My nickname of “Meyer Lemon Liz” says it all about how hooked I am on these gorgeous yellow jewels of the citrus family. When I saw this recipe posted on Winnie’s incredible blog, “Healthy Green Kitchen” I knew I had to try it.
Winnie is such an inspiring chef and food writer. Her focus on healthy eating, especially from her vegetarian recipes, motivates me to try and follow more closely in her “green” footsteps.
Did I mention that she is raising a lovely family, as well as a menagerie of dogs, cats and her own flock of chickens? Currently, she is in the midst of adding “beekeeper” to her many talents. Here’s to Winnie and her “Healthy Green Kitchen”!
- 1 1/2 cups all purpose unbleached flour
- 2 teaspoons baking powder
- pinch of sea salt
- 2 teaspoons candied Meyer lemon peel, chopped finely, or lemon zest
- 1/2 cup plain organic yogurt
- 1 cup organic cane sugar
- 3 large eggs, at room temperature, organic and free-range
- 1/2 cup fruity olive oil
- 1/4 cup organic powdered sugar
- 1/4 cup Meyer lemon juice
- 1 cup organic powdered sugar
- 3 tablespoons Meyer lemon juice
1. Preheat oven to 350 degrees.
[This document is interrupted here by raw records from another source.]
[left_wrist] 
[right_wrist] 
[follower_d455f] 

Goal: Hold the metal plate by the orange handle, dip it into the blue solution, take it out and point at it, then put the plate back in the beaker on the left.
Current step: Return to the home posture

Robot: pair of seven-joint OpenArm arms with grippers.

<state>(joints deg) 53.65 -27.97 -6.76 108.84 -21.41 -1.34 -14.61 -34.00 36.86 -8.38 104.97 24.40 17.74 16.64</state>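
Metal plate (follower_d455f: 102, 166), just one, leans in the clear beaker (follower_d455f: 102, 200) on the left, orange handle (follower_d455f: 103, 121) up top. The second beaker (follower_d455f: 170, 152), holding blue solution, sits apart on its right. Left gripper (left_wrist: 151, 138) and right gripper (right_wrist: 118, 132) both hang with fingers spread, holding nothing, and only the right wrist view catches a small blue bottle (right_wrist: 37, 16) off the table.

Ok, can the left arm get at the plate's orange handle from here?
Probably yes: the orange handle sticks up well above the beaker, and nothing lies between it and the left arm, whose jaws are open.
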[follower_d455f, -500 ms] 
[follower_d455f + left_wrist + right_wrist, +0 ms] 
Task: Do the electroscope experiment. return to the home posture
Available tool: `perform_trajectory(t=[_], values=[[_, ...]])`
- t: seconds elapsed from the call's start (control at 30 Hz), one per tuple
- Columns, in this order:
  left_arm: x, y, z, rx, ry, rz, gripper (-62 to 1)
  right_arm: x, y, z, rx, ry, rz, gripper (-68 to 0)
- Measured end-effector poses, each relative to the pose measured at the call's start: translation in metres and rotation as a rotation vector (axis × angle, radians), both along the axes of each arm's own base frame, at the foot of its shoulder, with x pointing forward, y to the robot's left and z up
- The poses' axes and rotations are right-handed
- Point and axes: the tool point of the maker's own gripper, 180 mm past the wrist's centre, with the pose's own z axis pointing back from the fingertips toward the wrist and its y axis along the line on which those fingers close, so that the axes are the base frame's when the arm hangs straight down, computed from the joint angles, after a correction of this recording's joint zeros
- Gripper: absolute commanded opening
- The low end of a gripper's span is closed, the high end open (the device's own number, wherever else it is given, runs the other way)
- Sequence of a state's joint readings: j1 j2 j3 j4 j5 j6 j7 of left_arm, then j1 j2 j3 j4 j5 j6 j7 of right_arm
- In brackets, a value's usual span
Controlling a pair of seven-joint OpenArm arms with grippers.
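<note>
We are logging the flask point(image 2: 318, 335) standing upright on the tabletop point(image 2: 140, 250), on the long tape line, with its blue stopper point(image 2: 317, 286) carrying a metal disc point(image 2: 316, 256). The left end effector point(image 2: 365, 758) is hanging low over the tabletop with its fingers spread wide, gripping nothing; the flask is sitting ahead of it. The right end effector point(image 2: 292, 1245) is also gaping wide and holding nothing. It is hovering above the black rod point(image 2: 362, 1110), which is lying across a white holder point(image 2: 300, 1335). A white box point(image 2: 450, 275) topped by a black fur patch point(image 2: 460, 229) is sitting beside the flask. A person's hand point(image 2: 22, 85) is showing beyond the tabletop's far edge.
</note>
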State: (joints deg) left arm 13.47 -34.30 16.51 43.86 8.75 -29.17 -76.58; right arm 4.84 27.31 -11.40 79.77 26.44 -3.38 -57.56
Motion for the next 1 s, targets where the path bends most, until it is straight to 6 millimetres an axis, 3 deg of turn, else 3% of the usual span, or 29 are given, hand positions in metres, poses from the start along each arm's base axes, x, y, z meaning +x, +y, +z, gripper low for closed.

Grease a 9 inch springform pan with oil and flour the bottom of the pan.
2. In a medium bowl, mix together the flour, baking powder and salt. Add the candied lemon peel and mix well.
3. In a large bowl, combine the yogurt, sugar, eggs and olive oil. Whisk well to combine. Pour the dry ingredients into the wet and mix well.
4. Pour into the springform pan and bake for 25-30 minutes, until a toothpick inserted in the middle of the cake comes out clean.
5. Cool the cake for 15 minutes before removing sides of the pan. Prick the cake all over with a fork. Whisk the syrup ingredients together and drizzle over the cake.
6. Allow the cook to cool for 30 minutes more, then whisk together the icing ingredients. Frost the cake using either an offset spatula or the back of a large spoon.